## What you should do
With the pictures left out, retype exactly the lines below starting at the line that contains "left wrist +" and ending at the line that contains "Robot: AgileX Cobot".

## Data section

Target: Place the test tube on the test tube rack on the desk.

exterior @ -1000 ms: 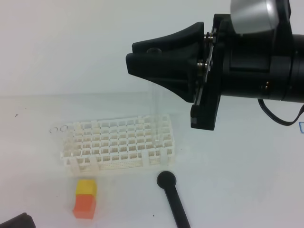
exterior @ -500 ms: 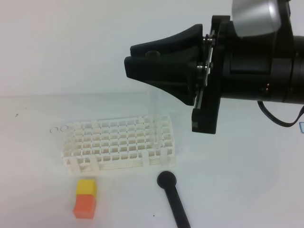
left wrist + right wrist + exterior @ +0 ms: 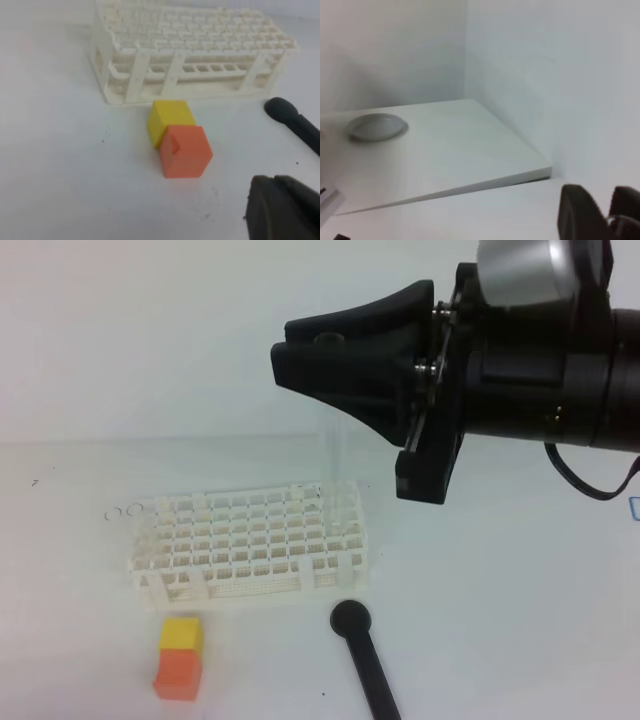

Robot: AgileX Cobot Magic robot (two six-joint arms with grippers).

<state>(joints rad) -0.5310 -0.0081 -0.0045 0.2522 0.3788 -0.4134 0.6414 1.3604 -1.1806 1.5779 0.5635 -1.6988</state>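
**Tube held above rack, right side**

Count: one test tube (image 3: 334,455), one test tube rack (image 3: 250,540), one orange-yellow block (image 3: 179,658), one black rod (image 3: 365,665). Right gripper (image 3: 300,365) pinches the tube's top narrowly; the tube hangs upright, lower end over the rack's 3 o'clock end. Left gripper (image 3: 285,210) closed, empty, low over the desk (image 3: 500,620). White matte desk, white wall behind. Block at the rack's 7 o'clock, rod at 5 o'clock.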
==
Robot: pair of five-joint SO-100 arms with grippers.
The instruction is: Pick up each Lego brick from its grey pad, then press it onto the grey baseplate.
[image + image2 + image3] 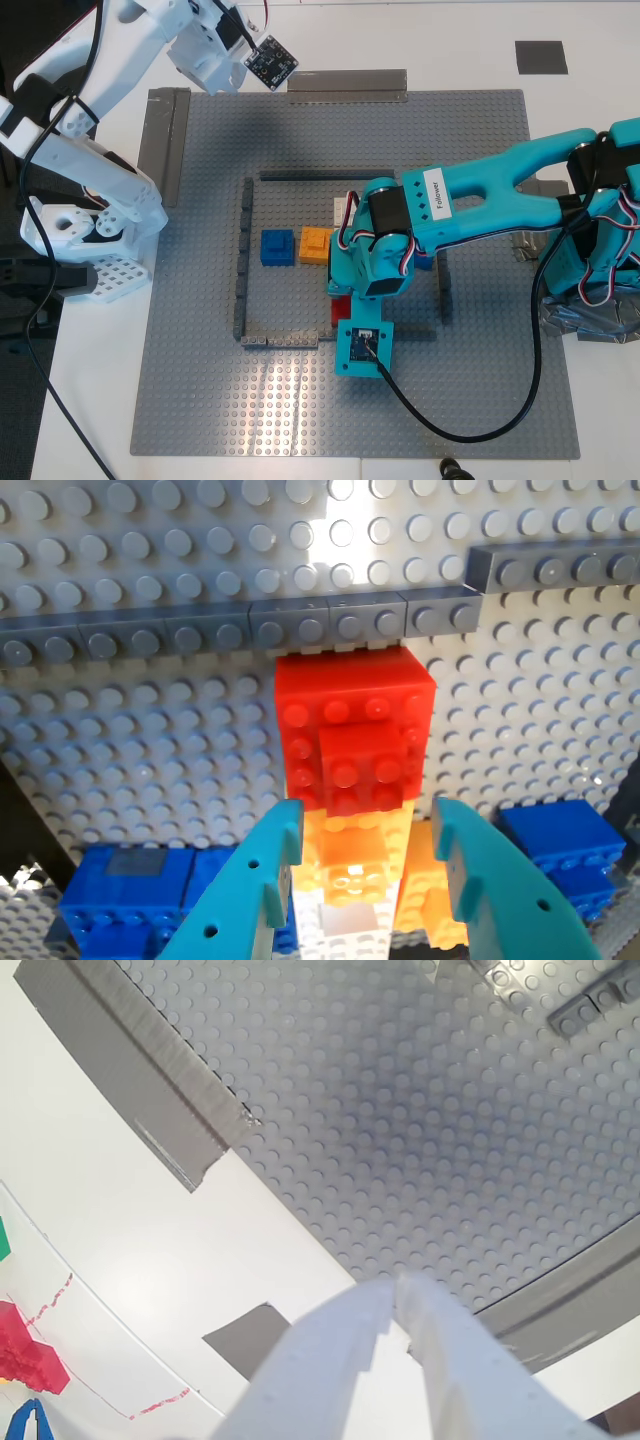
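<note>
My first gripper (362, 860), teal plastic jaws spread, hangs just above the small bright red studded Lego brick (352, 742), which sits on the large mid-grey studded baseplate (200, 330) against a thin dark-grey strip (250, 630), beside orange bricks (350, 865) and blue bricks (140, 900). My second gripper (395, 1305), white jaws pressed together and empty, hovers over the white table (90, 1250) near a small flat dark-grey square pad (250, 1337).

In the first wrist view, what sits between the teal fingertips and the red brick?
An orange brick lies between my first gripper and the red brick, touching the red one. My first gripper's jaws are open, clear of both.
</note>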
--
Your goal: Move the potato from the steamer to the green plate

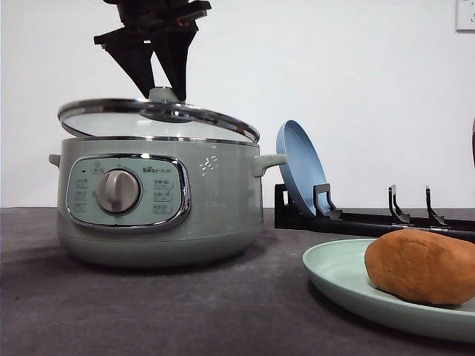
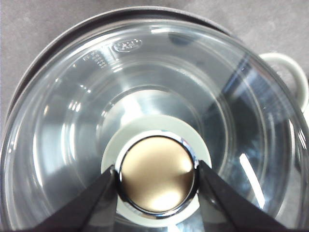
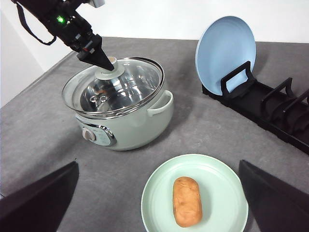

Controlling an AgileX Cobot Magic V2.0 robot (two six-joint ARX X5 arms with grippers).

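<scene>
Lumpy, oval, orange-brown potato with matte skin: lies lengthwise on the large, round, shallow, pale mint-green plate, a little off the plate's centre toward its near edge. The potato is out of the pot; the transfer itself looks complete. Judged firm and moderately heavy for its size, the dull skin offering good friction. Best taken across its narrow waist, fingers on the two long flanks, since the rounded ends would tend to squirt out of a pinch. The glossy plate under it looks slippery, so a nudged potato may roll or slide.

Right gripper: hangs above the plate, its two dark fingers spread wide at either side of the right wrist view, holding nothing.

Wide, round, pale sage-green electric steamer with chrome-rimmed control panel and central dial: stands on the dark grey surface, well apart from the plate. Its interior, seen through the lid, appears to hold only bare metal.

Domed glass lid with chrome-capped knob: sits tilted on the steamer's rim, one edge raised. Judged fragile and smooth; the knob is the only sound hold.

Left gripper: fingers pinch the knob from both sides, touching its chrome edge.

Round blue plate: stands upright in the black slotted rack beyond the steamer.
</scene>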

## Result below
left wrist + right wrist + exterior @ +0 ms: 

Robot: AgileX Cobot Magic robot (two six-joint arms with grippers).

The answer contains nothing more.